Широко раскрытыми глазами я смотрел, как камера движется через холл, а затем начинает подниматься по лестнице. На мгновение наступила темнота, лишь снизу слышался приглушенный голос «медведя», который ревел, даже не пытаясь попасть в тон:
– Педерастия… содомия… фелляция… куннилингус…
Отец поднялся на верхнюю площадку и ненадолго задержался, что-то бормоча себе под нос. Потом снова двинулся вперед, и я, вздрогнув, понял, куда он направляется. Внизу теперь наступила тишина, и слышалось только его дыхание и тихое шуршание ног по ковру. Отец открыл дверь в мою комнату.
Сперва было темно, но постепенно в просачивающемся с площадки свете стало можно различить мою кровать возле стены и спящего в кровати меня. Вероятно, мне было лет пять. Видна была лишь макушка, часть щеки, на которую падал свет, и кусочек плеча в темной пижаме. Стена была зеленого цвета, а ковер – коричневым, какими они и были всегда.

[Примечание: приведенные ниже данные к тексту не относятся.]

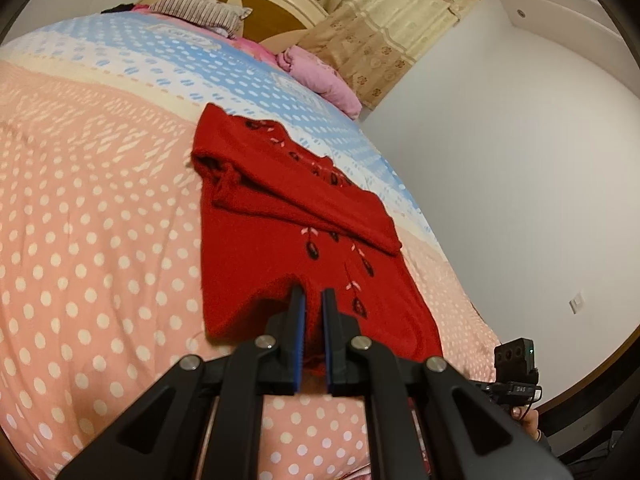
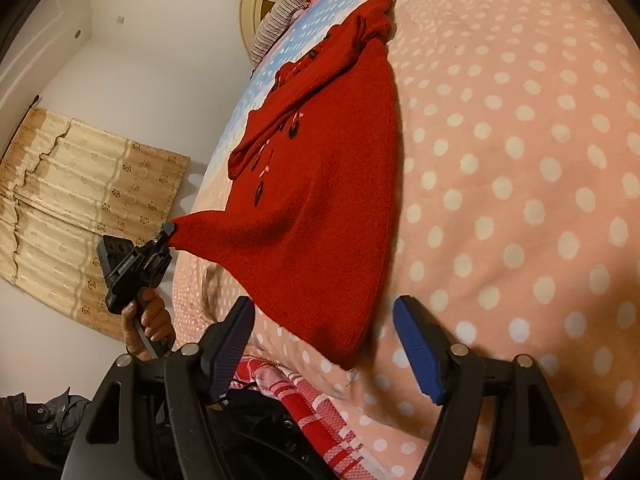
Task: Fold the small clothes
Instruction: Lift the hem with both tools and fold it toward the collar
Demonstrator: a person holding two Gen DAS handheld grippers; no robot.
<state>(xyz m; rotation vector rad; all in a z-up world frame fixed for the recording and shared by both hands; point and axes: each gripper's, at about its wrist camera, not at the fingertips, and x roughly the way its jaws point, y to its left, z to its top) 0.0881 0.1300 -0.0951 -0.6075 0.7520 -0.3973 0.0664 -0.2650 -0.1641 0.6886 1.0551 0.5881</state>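
Your left gripper (image 1: 313, 296): clamped on red sweater (image 1: 296, 232) hem.
Your right gripper (image 2: 324, 320): released, jaws apart beside sweater's near corner.
Sweater: on dotted bedspread (image 1: 80, 208).

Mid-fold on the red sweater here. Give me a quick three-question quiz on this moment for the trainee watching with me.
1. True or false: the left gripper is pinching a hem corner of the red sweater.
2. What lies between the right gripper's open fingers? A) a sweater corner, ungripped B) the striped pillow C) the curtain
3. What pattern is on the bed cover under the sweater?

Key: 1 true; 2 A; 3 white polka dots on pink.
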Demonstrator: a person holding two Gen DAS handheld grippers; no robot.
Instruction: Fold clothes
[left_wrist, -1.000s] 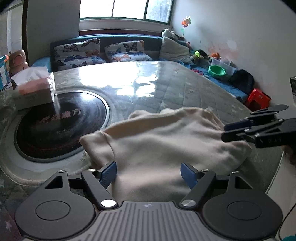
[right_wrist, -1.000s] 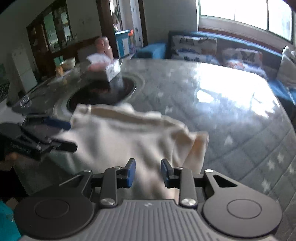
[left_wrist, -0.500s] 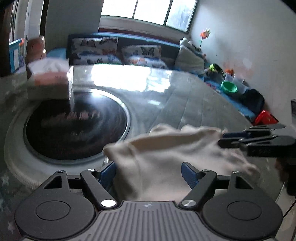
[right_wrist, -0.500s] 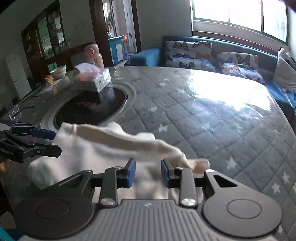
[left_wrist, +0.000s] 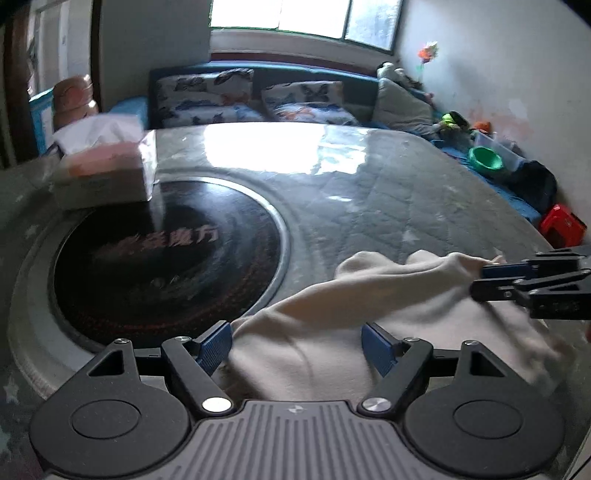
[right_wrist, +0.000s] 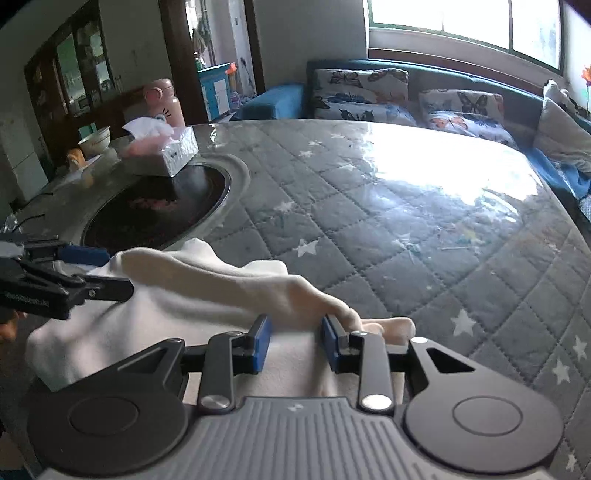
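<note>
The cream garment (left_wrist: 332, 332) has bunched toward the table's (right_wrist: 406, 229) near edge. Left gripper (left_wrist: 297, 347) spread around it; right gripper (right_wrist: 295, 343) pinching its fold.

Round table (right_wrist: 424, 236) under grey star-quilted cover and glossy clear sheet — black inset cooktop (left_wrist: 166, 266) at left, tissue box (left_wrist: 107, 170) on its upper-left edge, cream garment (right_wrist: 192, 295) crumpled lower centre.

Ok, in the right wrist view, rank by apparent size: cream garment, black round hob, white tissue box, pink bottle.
1. Cream fleece garment, nearest the camera, which inflates it.
2. Black round glass hob.
3. White tissue box.
4. Pink bottle, farthest, so unsure against the box.
</note>
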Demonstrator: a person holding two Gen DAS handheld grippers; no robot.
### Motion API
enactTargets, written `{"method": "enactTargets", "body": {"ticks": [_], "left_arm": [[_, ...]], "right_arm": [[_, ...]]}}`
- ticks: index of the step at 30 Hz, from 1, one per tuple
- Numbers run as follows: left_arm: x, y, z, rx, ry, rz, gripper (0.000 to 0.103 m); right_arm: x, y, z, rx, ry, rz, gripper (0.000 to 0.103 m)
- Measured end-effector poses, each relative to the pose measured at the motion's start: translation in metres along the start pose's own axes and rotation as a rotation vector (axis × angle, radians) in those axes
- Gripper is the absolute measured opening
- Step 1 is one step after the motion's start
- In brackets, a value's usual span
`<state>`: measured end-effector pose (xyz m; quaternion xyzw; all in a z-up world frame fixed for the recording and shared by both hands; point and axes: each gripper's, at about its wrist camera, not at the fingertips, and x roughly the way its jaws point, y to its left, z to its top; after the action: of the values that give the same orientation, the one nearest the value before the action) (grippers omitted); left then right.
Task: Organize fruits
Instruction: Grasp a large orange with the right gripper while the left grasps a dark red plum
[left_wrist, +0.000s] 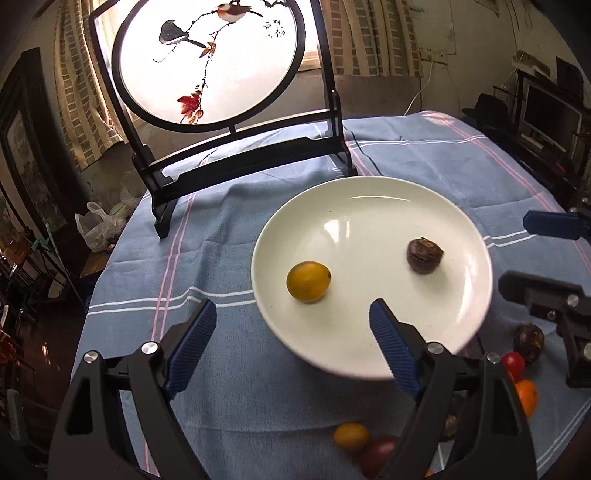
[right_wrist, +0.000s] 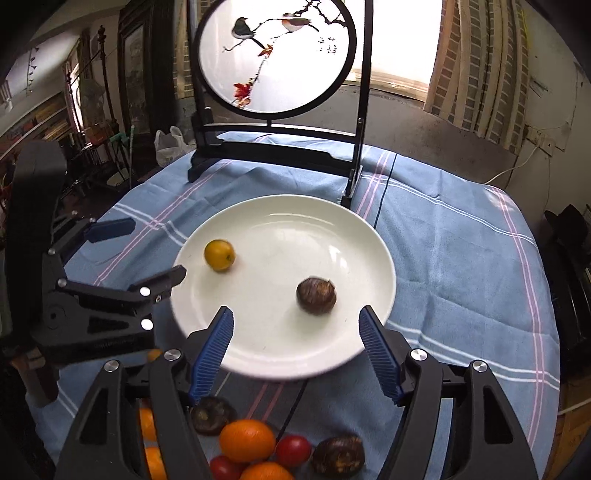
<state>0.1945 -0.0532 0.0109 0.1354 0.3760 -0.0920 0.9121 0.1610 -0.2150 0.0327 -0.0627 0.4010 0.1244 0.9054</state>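
Both the left gripper (left_wrist: 293, 325) and right gripper (right_wrist: 296, 332) hover spread and empty over the near rim of the white plate (right_wrist: 362, 236) — yellow fruit (right_wrist: 219, 255) left, brown fruit (right_wrist: 316, 295) right.

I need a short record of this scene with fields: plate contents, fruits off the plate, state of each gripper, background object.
plate contents: white plate holds a yellow fruit and a brown fruit, apart
off the plate: pile of fruits on the blue tablecloth, near edge
left gripper: open, empty
right gripper: open, empty
background: round bird-painting screen behind the plate
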Motion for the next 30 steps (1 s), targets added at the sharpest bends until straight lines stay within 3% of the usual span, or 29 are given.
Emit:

Отец постоял минуты две, не говоря ни слова и не двигаясь с места, – просто держал камеру и смотрел на меня спящего.
Я тоже сидел и смотрел, едва дыша.
Доносившийся с кассеты звук изменился, словно внизу заиграла другая мелодия. Послышались чьи-то тихие шаги по ковру, затем смолкли, и я понял, даже еще ничего не видя и не слыша, что мать теперь стоит рядом с отцом.
Камера еще несколько мгновений показывала мальчика в кровати – меня. Потом она медленно сместилась влево. Сперва я предположил, что они уходят, но потом понял, что камеру просто развернули в другую сторону.
Повернувшись на сто восемьдесят градусов, камера остановилась.
Родители смотрели прямо в объектив. Лица их полностью заполняли кадр, и никто из них не выглядел пьяным или обкуренным. Казалось, они смотрят прямо на меня.
– Привет, Уорд, – тихо сказала мать. – Интересно, сколько тебе сейчас лет?
Она бросила взгляд за камеру, вероятно на спящего мальчика.
– Интересно, сколько тебе сейчас лет? – повторила она, и в голосе ее прозвучала грусть.
Отец продолжал смотреть в камеру. Он был лет на пять, может быть шесть, младше, чем я сейчас. Тихо, но без особой любви во взгляде он произнес:
– А мне интересно, кем ты стал.
Шум и помехи. Кто-то прошел мимо двери номера, катя тележку.
Я не остановил ленту. Я не в силах был пошевелиться.
Последняя сцена тоже была снята узкопленочной камерой, но цвета выглядели более блеклыми, размытыми, будто выцветшими. По всему экрану мелькали темные полосы и пятна, из-за чего изображение казалось отдаленным, а движения – медленными и неторопливыми.
В большое окно светит ярко-желтое солнце. За окном быстро проносятся деревья, сливаясь в зеленую полосу. Слышен размеренный стук колес поезда и какой-то еще тихий звук, которого я не смог разобрать.
Лицо моей матери, еще более молодое. Волосы у нее на этот раз короче и лоснятся от лака. Она глядит в окно на пролетающий мимо пейзаж. Повернула голову, смотрит в камеру. Взгляд ее словно устремлен куда-то далеко. Она слегка улыбается, и камера медленно опускается.
Внезапная смена кадра – широкая городская улица. Я не мог понять, где именно, и мое внимание привлекли формы и окраска припаркованных у обочин автомобилей, а также одежда на немногочисленных прохожих. Машины отличались особым стилем, чего нельзя было сказать о костюмах, платья же были достаточно короткими. Я не слишком разбирался в подобных вещах, чтобы отнести их к какому-то определенному времени, но предположил, что это где-то конец шестидесятых.
Камера двинулась вперед со скоростью пешехода. В левой части кадра то и дело появлялся затылок моей матери, словно отец шел позади нее, чуть правее. Непонятно было, что именно он снимает, – улица не представляла особого интереса. Справа находилось нечто вроде универмага, слева – небольшой сквер. Деревья были покрыты листвой, но она выглядела увядшей. Камера держалась на одной высоте, не смещаясь ни вверх, ни вниз, ни в стороны. Они не пытались обратить на что-либо внимание друг друга, более того, вообще не говорили ни слова. Чуть позднее они перешли через дорогу и свернули на пересекавшую ее улицу.